As the world continues to bet on a dovish United States (US) Federal Reserve (Fed) for longer than initially anticipated, the dollar continued to remain subdued, even as it approached a two-week high against the euro, and US equity markets reached record highs, before retreating on Thursday.
Key themes for the week include:
- Political tension in the US remains elevated
- Eurozone inflation hits a decade high
- European Central Bank (ECB) starts tapering asset purchases
- South Africa posts record current account surplus
- Gold trades at two-week low
US, AFGHAN RELATIONS REMAIN IN FOCUS
When it comes to economics, US politics takes centre stage, once again. The Democrats versus the Republicans being the dominant theme, with topics such as the $3.5 trillion economic stimulus package, and the recent Afghanistan debacle all topping headlines.
The Democratic Party, under the leadership of US President Joe Biden, is facing numerous challenges in their endeavour to roll out the proposed stimulus package. The upcoming days likely to be demanding for lawmakers, as they try enact Biden’s economic agenda. The focus in their proposals will likely fall on the expansion of Medicare benefits, the authorisation of new family and medical leave programmes, and the endeavour to make college and childcare more affordable and accessible.
Meanwhile, many families who lost loved ones in the recent Afghanistan violence, have chosen to not meet President Biden, who is in large part blamed for the recent flare-up that hit the country. Former Republican president, Donald Trump, took it upon himself to reach out to the families of 13 service members killed during the withdrawal. Trump and his republican colleagues see the highly contentious withdrawal from the Afghan region as a powerful political opportunity, as they eye the 2024 elections. The Washington Post reported on Thursday, that Donald Trump openly criticised the way the Afghanistan withdrawal was handled, telling at least one family that he did not understand why Biden pulled the military out of the country before getting all the civilians out.
Staying on the topic of the Afghan conflict, roughly 200 dual Afghan nationals were granted permission to leave Afghanistan on Thursday. A Qatar Airways flight manifesto, released to media, showed that 211 people were granted permission to leave Kabul, including passport holders from Britain, Italy, the Netherlands, Ukraine, Canada and Germany, and America.
Earlier this week, US Secretary of State, Antony Blinken, stated that Washington was working with the Taliban to move US citizens and its allies, out of the country safely, but that complications had arisen over some passengers’ travel documents. He was quoted saying at a press conference in Doha, Qatar, “It’s my understanding that the Taliban has not denied exit to anyone holding a valid document, but they have said those without valid documents, at this point, can’t leave.”

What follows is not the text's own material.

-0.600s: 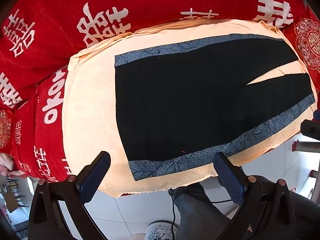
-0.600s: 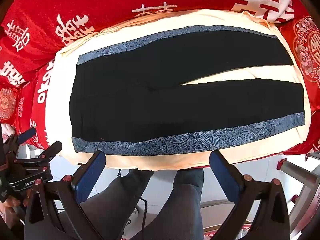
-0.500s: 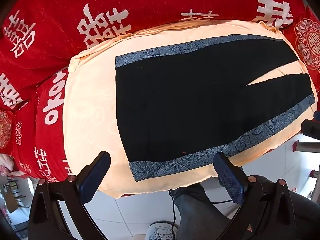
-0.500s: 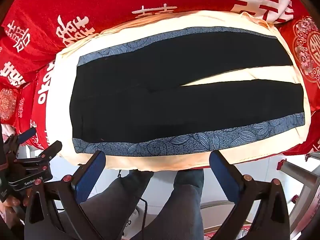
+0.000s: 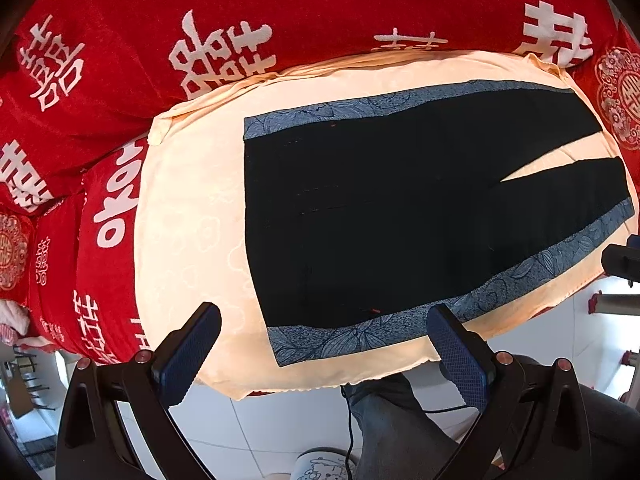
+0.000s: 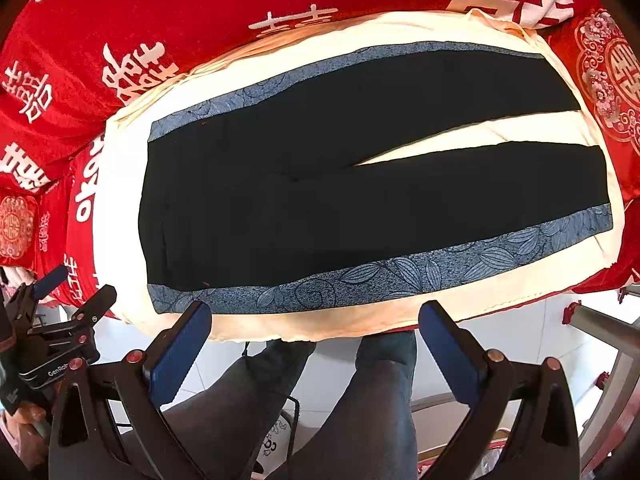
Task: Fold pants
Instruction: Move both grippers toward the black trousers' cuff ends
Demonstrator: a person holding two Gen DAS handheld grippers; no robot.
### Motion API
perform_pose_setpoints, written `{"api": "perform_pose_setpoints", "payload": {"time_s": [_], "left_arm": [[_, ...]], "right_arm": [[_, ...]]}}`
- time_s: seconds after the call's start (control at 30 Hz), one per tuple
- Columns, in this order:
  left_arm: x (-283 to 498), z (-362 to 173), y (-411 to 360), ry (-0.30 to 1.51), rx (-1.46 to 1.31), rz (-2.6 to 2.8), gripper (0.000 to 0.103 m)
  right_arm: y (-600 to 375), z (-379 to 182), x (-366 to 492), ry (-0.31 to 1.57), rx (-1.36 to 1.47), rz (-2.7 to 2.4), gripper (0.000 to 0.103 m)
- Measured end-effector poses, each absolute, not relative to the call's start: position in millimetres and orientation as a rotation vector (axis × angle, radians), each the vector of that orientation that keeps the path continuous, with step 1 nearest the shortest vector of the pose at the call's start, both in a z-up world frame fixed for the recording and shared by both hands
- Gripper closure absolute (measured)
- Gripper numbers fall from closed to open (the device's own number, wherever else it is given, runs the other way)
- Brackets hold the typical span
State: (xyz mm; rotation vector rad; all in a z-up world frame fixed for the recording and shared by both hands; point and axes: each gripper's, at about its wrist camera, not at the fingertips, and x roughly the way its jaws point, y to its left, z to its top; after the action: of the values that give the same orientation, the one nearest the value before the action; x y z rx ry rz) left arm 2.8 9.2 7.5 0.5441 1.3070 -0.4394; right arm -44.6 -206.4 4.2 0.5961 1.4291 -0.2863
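Black pants [image 5: 384, 216] with blue leaf-patterned side stripes lie flat and spread out on a cream cloth [image 5: 188, 208], waistband to the left, legs to the right. They also show in the right wrist view [image 6: 360, 200]. My left gripper [image 5: 324, 332] is open and empty, held above the near waistband corner. My right gripper [image 6: 316, 324] is open and empty, held above the near edge of the cloth, below the near striped leg [image 6: 400, 272].
A red blanket [image 5: 280, 12] with white characters surrounds the cream cloth [image 6: 460, 300]. The person's legs [image 6: 384, 400] and white tiled floor [image 5: 280, 420] are below the near edge. The left gripper shows at the left of the right wrist view [image 6: 60, 320].
Both views have shifted very slightly; the pants lie unchanged and both grippers stay open.
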Motion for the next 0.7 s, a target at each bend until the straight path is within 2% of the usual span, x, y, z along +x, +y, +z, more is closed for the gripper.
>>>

The world is now watching closely to see whether there will be another US-led war in the Afghan region, following years of conflict and acts of terrorism. US Defence Secretary, Lloyd Austin, told reporters on Thursday that Washington is closely monitoring whether al-Qaeda militants will attempt to use Afghanistan as a new staging ground to launch attacks against the US.
GLOBAL NUMBERS
The number of Americans filing new claims for unemployment benefits declined to a new pandemic-low of 310,000 in the week ending 4 September, beating market expectations of 335,000. The reading continues to point to a continued recovery in the world’s largest economy, helped by businesses reopening and the start of the school year, despite the risks posed by the ongoing COVID-19 resurgence and labour supply shortages. Also, it is the last reading before the 6 September deadline to halt enhanced unemployment benefits including a $300 weekly supplement to regular state benefits from the government pandemic aid.
China’s annual inflation rate unexpectedly declined to a five-month low, coming in at 0.8% in August, dipping below market expectation of 1%. The sudden decline was brought on by a steeper decline in the cost of food, and specifically pork prices. In addition, the cost of non-food items slowed to 1.9% versus 2.1% in July. Inflation also eased for transportation and communication, while prices for clothing and household goods, and services increased. On a monthly basis, consumer prices rose by 0.1% in August, undershooting forecasts of 0.5%.
New car registrations in the United Kingdom (UK) declined by 22% year-on-year to 68,033 units in August, which is traditionally one of the slowest months of the year for new car registrations ahead of the important licence plate-change that always happens in September. The monthly performance was the weakest since August 2013, down 7.6% against the average recorded over the last decade. Constrained supply due to the global shortage of semiconductors continued to undermine production volumes.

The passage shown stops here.